• **What is needed**: Produce a verbatim copy of the data below that contains no pictures.

• **Data extract**:
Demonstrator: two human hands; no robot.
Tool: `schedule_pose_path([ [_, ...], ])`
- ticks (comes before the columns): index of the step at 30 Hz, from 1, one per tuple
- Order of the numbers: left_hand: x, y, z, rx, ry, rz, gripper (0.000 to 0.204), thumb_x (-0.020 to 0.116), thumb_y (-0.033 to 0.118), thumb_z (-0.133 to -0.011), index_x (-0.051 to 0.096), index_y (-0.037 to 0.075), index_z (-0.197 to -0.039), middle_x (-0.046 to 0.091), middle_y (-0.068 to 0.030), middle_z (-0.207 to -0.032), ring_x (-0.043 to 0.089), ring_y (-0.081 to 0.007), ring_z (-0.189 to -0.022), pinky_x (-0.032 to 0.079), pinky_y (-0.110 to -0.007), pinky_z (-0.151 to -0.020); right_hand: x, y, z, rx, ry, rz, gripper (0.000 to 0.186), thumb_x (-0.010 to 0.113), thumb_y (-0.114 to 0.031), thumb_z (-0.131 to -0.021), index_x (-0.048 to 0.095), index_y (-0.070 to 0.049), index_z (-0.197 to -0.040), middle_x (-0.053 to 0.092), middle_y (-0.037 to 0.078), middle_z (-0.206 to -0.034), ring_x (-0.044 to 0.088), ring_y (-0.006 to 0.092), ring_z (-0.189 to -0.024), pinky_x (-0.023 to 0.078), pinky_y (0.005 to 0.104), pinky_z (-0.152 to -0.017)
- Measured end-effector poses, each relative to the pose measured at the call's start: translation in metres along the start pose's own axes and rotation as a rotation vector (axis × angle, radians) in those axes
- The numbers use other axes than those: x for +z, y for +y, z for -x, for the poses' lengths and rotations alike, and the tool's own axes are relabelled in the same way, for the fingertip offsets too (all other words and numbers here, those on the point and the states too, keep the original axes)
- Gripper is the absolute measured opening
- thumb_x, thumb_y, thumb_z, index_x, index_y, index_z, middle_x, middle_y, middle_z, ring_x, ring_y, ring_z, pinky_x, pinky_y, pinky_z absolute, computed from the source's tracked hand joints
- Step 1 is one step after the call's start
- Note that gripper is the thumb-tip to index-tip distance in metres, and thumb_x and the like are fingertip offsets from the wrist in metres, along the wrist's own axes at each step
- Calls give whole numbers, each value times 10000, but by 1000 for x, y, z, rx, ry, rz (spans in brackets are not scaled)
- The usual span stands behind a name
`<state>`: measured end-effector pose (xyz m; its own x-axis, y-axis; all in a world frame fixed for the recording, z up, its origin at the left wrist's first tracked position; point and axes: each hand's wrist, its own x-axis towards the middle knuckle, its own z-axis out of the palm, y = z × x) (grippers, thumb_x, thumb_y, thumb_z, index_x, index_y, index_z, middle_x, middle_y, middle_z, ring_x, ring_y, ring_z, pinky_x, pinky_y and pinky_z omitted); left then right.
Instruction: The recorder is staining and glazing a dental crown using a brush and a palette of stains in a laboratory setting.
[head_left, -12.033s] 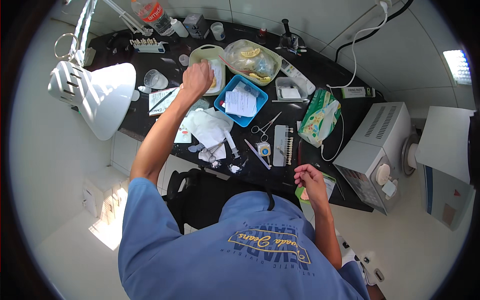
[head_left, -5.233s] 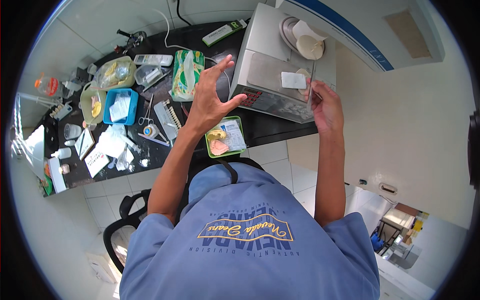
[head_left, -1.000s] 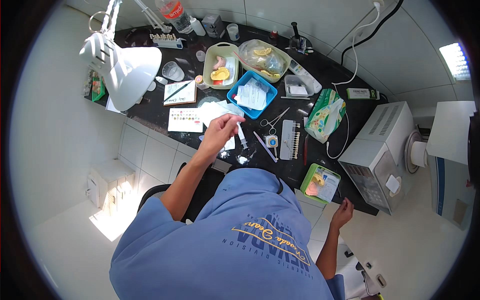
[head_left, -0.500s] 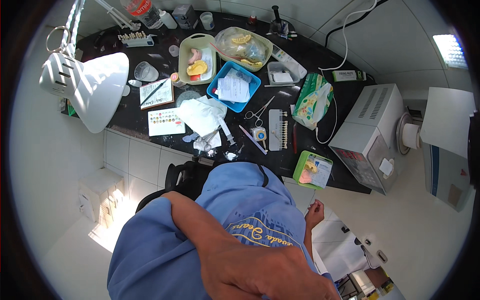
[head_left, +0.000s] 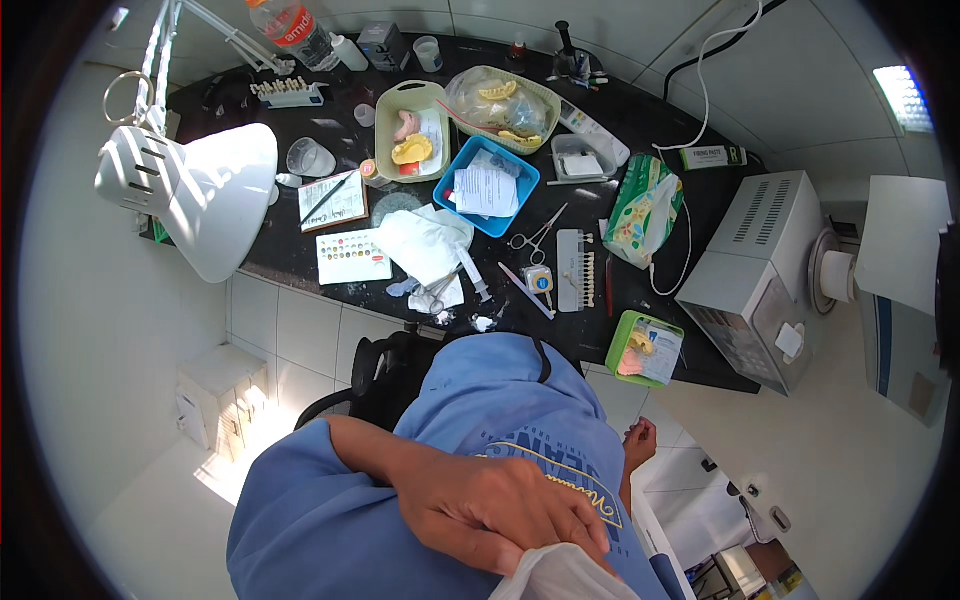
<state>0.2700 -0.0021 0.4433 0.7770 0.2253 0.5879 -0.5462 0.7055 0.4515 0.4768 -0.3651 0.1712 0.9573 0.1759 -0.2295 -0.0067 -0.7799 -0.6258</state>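
In front of my blue shirt, my left hand (head_left: pixel 500 505) is closed with its fingers bent over a thin white cloth (head_left: pixel 568 574). Only the upper part of this cloth shows, at the lower edge of the view. Down at my right side hangs my right hand (head_left: pixel 640 442), its fingers curled in and no object visible in them. The nearest thing to it is a small green tray (head_left: pixel 617 345) at the bench edge, holding pink and yellow dental casts and a printed card.
On the black bench (head_left: pixel 440 330) lie a syringe (head_left: pixel 474 276), scissors (head_left: pixel 540 232), a shade guide (head_left: pixel 575 270), a tissue pack (head_left: pixel 640 212) and a blue basket (head_left: pixel 487 226). A white lamp (head_left: pixel 215 200) overhangs the left; a grey furnace (head_left: pixel 745 265) stands right. Behind me is a black chair (head_left: pixel 375 372).
My left hand has drawn back toward my shirt, and the white cloth in it has come into view. The whole scene has shifted slightly right and down. My right hand stays curled.
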Motion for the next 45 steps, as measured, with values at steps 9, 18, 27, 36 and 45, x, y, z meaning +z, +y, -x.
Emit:
schedule_pose_path([
  [9,4,-1,-20,-99,-31,-133,308,436,160,-946,610,-91,-982,637,-210,-1046,600,-349,-1002,427,-463,-904,14,-11,-5,-6,-4,-91,213,511,-159,-950,654,-8,-999,616,74,-693,583,117,-601,486,266,-568],
  [18,28,-36,-63,95,215,86,547,386,319,-1005,608,-179,-1056,679,-254,-932,664,-288,-726,524,-339,-643,35,-21,8,95,-5,-125,222,504,-148,-946,653,14,-969,624,79,-679,584,117,-573,473,262,-558],
  [27,11,-11,-63,-330,117,65,874,399,644,-903,484,-167,-1218,533,-303,-1213,542,-371,-1135,430,-445,-933,55,-14,7,156,-142,-233,203,498,-126,-951,652,4,-978,614,57,-691,555,91,-567,462,229,-529],
  [36,-204,47,51,-701,917,-1916,200,605,194,-869,657,2,-876,674,-156,-731,655,-320,-672,493,-394,-629,13,0,11,146,-32,-167,192,484,-122,-957,631,-15,-1020,573,36,-686,514,83,-554,426,232,-511],
  [45,-281,157,96,-682,1502,-2084,284,630,300,-834,688,50,-956,698,-124,-810,685,-238,-766,517,-348,-730,52,-227,-40,-504,-130,-333,178,527,-133,-948,652,-7,-951,574,15,-663,499,52,-558,392,201,-510],
])
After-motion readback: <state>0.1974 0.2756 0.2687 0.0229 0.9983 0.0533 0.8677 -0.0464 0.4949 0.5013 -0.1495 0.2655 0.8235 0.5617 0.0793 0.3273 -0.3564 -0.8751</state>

• **Exercise output**:
Demonstrator: two human hands; no robot.
Tool: `schedule_pose_path([ [_, ...], ])`
- ticks (comes before the columns): index of the step at 30 Hz, from 1, one per tuple
- Order of the numbers: left_hand: x, y, z, rx, ry, rz, gripper (0.000 to 0.204), thumb_x (-0.020 to 0.116), thumb_y (-0.033 to 0.118), thumb_z (-0.133 to -0.011), index_x (-0.051 to 0.096), index_y (-0.037 to 0.075), index_z (-0.197 to -0.039), middle_x (-0.046 to 0.091), middle_y (-0.068 to 0.030), middle_z (-0.207 to -0.032), ring_x (-0.043 to 0.089), ring_y (-0.081 to 0.007), ring_z (-0.189 to -0.022), pinky_x (-0.032 to 0.079), pinky_y (-0.110 to -0.007), pinky_z (-0.151 to -0.020); right_hand: x, y, z, rx, ry, rz, gripper (0.000 to 0.186), thumb_x (-0.010 to 0.113), thumb_y (-0.114 to 0.031), thumb_z (-0.131 to -0.021), index_x (-0.048 to 0.095), index_y (-0.070 to 0.049), index_z (-0.197 to -0.040), middle_x (-0.053 to 0.092), middle_y (-0.037 to 0.078), middle_z (-0.206 to -0.034), ring_x (-0.044 to 0.088), ring_y (-0.006 to 0.092), ring_z (-0.189 to -0.024), pinky_x (-0.023 to 0.078), pinky_y (0.005 to 0.104), pinky_z (-0.152 to -0.017)
- Measured end-effector poses, each relative to the pose measured at the call's start: translation in metres along the start pose's own axes and rotation as a rotation vector (axis × angle, radians) in those axes
- The numbers use other axes than those: x for +z, y for +y, z for -x, for the poses' lengths and rotations alike, and the tool's own axes are relabelled in the same way, for the fingertip offsets too (all other words and numbers here, those on the point and the states too, keep the original axes)
- Gripper is the absolute measured opening
- thumb_x, thumb_y, thumb_z, index_x, index_y, index_z, middle_x, middle_y, middle_z, ring_x, ring_y, ring_z, pinky_x, pinky_y, pinky_z absolute, computed from the source's tracked hand joints
- Step 1 is one step after the call's start
- Note that gripper is the thumb-tip to index-tip distance in metres, and thumb_x and the like are fingertip offsets from the wrist in metres, along the wrist's own axes at each step
- Calls give whole numbers, each value times 10000, but by 1000 for x, y, z, rx, ry, rz (spans in brackets are not scaled)
- The usual span stands behind a name
`<state>`: measured end-effector pose (xyz m; its own x-axis, y-axis; all in a world frame fixed for the recording, z up, its origin at the left wrist's first tracked position; point and axes: each hand's wrist, its own x-axis towards the middle knuckle, its own z-axis out of the palm, y = z × x) (grippers, thumb_x, thumb_y, thumb_z, index_x, index_y, index_z, middle_x, middle_y, middle_z, ring_x, ring_y, ring_z, pinky_x, pinky_y and pinky_z omitted); left then right.
Instruction: The recorder is staining and glazing a dental crown using a brush and a palette of stains in a laboratory setting.
[head_left, -12.033s] 
[head_left, -5.233s] 
[head_left, -1.000s] 
[head_left, -0.500s] 
[head_left, +0.000s] 
<state>0.2700 -0.0021 0.4433 0.7770 0.2253 0.5879 -0.5462 0.7055 0.4515 0.4768 -0.3651 0.1712 0.9573 0.1759 -0.2295 -0.0067 -0.7799 -0.6258</state>
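In front of my blue shirt, my left hand (head_left: pixel 500 505) is closed with its fingers bent over a thin white cloth (head_left: pixel 568 574). Only the upper part of this cloth shows, at the lower edge of the view. Down at my right side hangs my right hand (head_left: pixel 640 442), its fingers curled in and no object visible in them. The nearest thing to it is a small green tray (head_left: pixel 617 345) at the bench edge, holding pink and yellow dental casts and a printed card.
On the black bench (head_left: pixel 440 330) lie a syringe (head_left: pixel 474 276), scissors (head_left: pixel 540 232), a shade guide (head_left: pixel 575 270), a tissue pack (head_left: pixel 640 212) and a blue basket (head_left: pixel 487 226). A white lamp (head_left: pixel 215 200) overhangs the left; a grey furnace (head_left: pixel 745 265) stands right. Behind me is a black chair (head_left: pixel 375 372).
My left hand has drawn back toward my shirt, and the white cloth in it has come into view. The whole scene has shifted slightly right and down. My right hand stays curled.
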Motion for the next 45 steps, as measured, with values at steps 9, 18, 27, 36 and 45, x, y, z meaning +z, +y, -x.
Emit:
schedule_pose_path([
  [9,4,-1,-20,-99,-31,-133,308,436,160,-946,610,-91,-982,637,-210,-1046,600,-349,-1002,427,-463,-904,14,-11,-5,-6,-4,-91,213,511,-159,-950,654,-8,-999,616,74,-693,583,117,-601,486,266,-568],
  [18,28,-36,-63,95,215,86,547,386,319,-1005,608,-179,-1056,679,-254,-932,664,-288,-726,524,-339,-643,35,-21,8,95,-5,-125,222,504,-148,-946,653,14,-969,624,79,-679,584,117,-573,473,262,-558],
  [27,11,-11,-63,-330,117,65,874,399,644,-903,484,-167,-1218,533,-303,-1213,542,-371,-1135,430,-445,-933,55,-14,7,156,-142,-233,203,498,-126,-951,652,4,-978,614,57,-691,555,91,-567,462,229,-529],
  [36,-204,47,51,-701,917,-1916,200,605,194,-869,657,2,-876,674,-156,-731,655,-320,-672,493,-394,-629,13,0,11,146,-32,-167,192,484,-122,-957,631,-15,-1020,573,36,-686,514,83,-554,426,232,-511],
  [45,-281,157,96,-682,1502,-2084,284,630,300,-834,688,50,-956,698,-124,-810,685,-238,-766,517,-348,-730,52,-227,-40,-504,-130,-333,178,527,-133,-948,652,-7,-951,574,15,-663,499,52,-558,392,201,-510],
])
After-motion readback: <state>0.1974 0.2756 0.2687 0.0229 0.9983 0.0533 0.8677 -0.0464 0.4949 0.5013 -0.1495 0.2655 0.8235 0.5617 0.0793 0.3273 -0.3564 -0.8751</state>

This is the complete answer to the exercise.